OK. I'm now implementing this. Also, ignoring the return value of
msleep_interruptible() is a terrible mistake. I've posted a patch earlier
today that makes it __must_check.
> >> Maybe check the whole range before sending any data?
> >
> > What is there to check?
>
> The whole range of 'buf'. If the copy_from_user fails later on you end
> up with a partially programmed FPGA. No big deal, but avoidable.
OK.
> Maybe annotate buf with __user to keep Sparse happy?
>
> static ssize_t cyclone_as_write(struct file *file, const char __user *buf,
> size_t count, loff_t *ppos)
No problem.
> >> > diff --git a/include/linux/cyclone_as.h b/include/linux/cyclone_as.h
> >> > new file mode 100644
> >> > index 0000000..cf86955
> >> > --- /dev/null
> >> > +++ b/include/linux/cyclone_as.h
> >> > @@ -0,0 +1,23 @@
> >> > +/*
> >> > + * Copyright 2010 Alex Gershgorin, Orex Computed Radiography
> >> > + *
> >> > + * The code contained herein is licensed under the GNU General Public
> >> > + * License. You may obtain a copy of the GNU General Public License
> >> > + * Version 2 or later at the following locations:
> >> > + *
> >> > + * http://www.opensource.org/licenses/gpl-license.html
> >> > + * http://www.gnu.org/licenses/old-licenses/gpl-2.0.html
> >> > + */
> >> > +
> >> > +#ifndef __ALTERA_PROG_H
> >> > +#define __ALTERA_PROG_H
> >> > +
> >> > +struct cyclone_as_platform_data {
> >> > + unsigned data;
> >> > + unsigned nconfig;
> >> > + unsigned dclk;
> >> > + unsigned ncs;
> >> > + unsigned nce;
> >> > +};
> >> > +
> >> > +#endif /* __ALTERA_PROG_H */
> >>
> >> I know other drivers put their header files in include/linux/ too,
> >> but is there any reason to? This seems all internal to cyclone_as.c,
> >> why not have no header file?
> >
> > This part is not internal at all. Using this struct the platform code (knowing
> > the actual machine specific GPIO wiring) passes this information to the
> > driver.
>
> Except if I'm missing some build system voodoo, no, it's totally internal.

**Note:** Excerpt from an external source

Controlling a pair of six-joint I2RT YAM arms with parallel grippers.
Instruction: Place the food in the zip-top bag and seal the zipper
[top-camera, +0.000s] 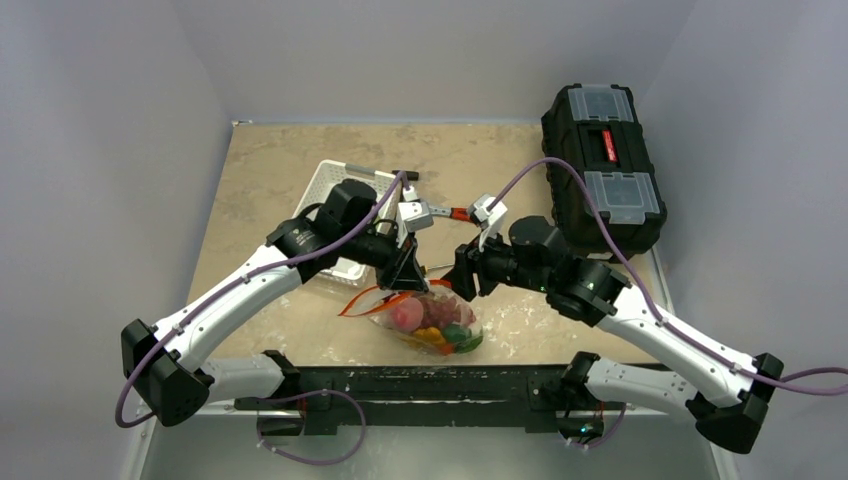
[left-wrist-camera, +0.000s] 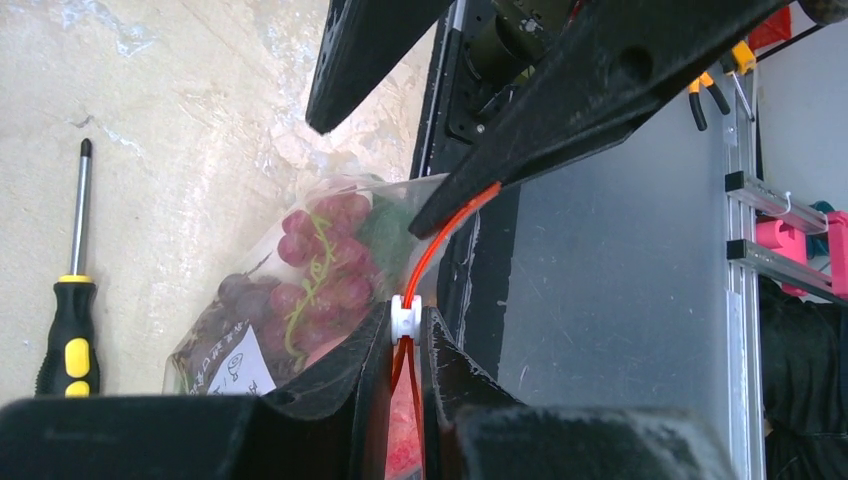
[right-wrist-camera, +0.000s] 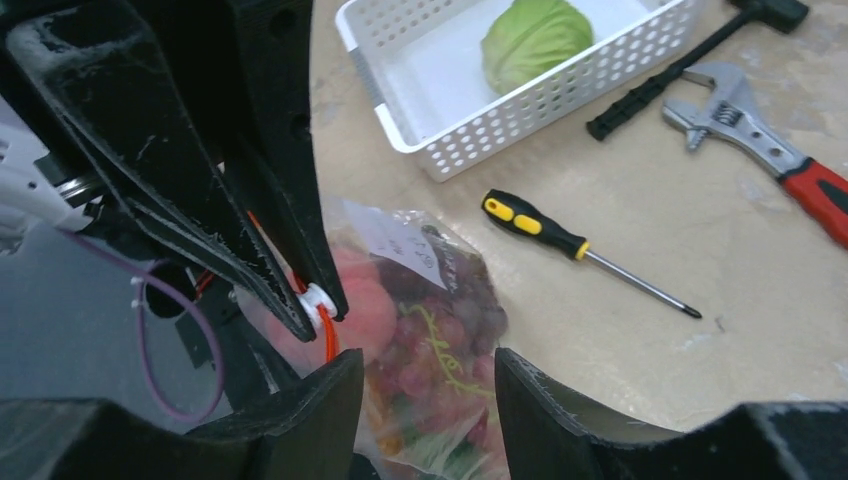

> The driver sets it, no one else knows about it:
>
> +static int __init cyclone_as_probe(struct platform_device *pdev)
> +{
> + int ret, minor;
> + struct cyclone_as_device *drvdata;
> + struct device *dev;
> + struct cyclone_as_platform_data *pdata = pdev->dev.platform_data;
> +
> + drvdata = devm_kzalloc(&pdev->dev, sizeof(*drvdata), GFP_KERNEL);
>
> I'm sure that dev.platform_data is void*.
I'm setting dev.platform_data somewhere under arch/ as follows:
static struct cyclone_as_platform_data altera_prog_info = {
.data = 102,
.nconfig = 105,
.dclk = 103,
.ncs = 106,
.nce = 104,
};
static struct platform_device fpga_prog_device = {
.name = "cyclone_as",
.dev = {
.platform_data = &altera_prog_info,
}
};
And then:
platform_device_register(&fpga_prog_device);
This is a very common patters in the arch/ underworld. I need struct
cyclone_as_platform_data to be visible for this.

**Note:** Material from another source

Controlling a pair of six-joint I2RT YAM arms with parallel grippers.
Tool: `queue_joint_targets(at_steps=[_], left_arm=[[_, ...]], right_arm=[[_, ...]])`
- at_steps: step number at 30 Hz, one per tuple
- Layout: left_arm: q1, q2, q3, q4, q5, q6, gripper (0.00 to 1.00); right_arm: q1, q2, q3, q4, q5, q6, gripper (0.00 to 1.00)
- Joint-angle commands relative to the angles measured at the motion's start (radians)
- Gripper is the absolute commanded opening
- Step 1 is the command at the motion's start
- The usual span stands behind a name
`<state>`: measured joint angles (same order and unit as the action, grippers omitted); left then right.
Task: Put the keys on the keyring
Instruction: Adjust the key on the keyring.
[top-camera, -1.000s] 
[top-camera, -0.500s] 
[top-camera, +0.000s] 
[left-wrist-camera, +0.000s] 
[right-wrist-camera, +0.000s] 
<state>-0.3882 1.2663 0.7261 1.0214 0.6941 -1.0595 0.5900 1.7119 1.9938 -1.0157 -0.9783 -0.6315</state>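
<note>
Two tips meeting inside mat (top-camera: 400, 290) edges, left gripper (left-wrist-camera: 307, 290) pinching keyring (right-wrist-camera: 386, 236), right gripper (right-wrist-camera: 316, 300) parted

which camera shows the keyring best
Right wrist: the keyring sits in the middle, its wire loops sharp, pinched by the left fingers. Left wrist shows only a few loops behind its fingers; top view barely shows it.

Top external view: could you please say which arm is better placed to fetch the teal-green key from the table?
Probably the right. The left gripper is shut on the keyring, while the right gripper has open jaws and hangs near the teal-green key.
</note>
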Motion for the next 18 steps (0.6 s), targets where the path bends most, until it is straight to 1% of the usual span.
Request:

> >> Probably not high on your list, but what about suspend support?
> >> Preventing suspend from succeeding seems like a good idea when
> >> stuff is going on.
> >
> > I'm not sure we should impose a suspend prevention in this case. The user
> > should bear the consequences if he/she decides to suspend the system in the
> > middle of FPGA programming. Maybe we should just warn.
>
> I don't think any user would ever want to suspend in the middle of
> FPGA programming. So if it happens it's most likely a mistake or
> some automatic suspend. Both should fail. The code to fail is
> slightly simpler than the code to warn too. So I'd say either let
> it fail or keep your code simpler and ignore it altogether.
I think I'll go for the latter for now. This can always be added later.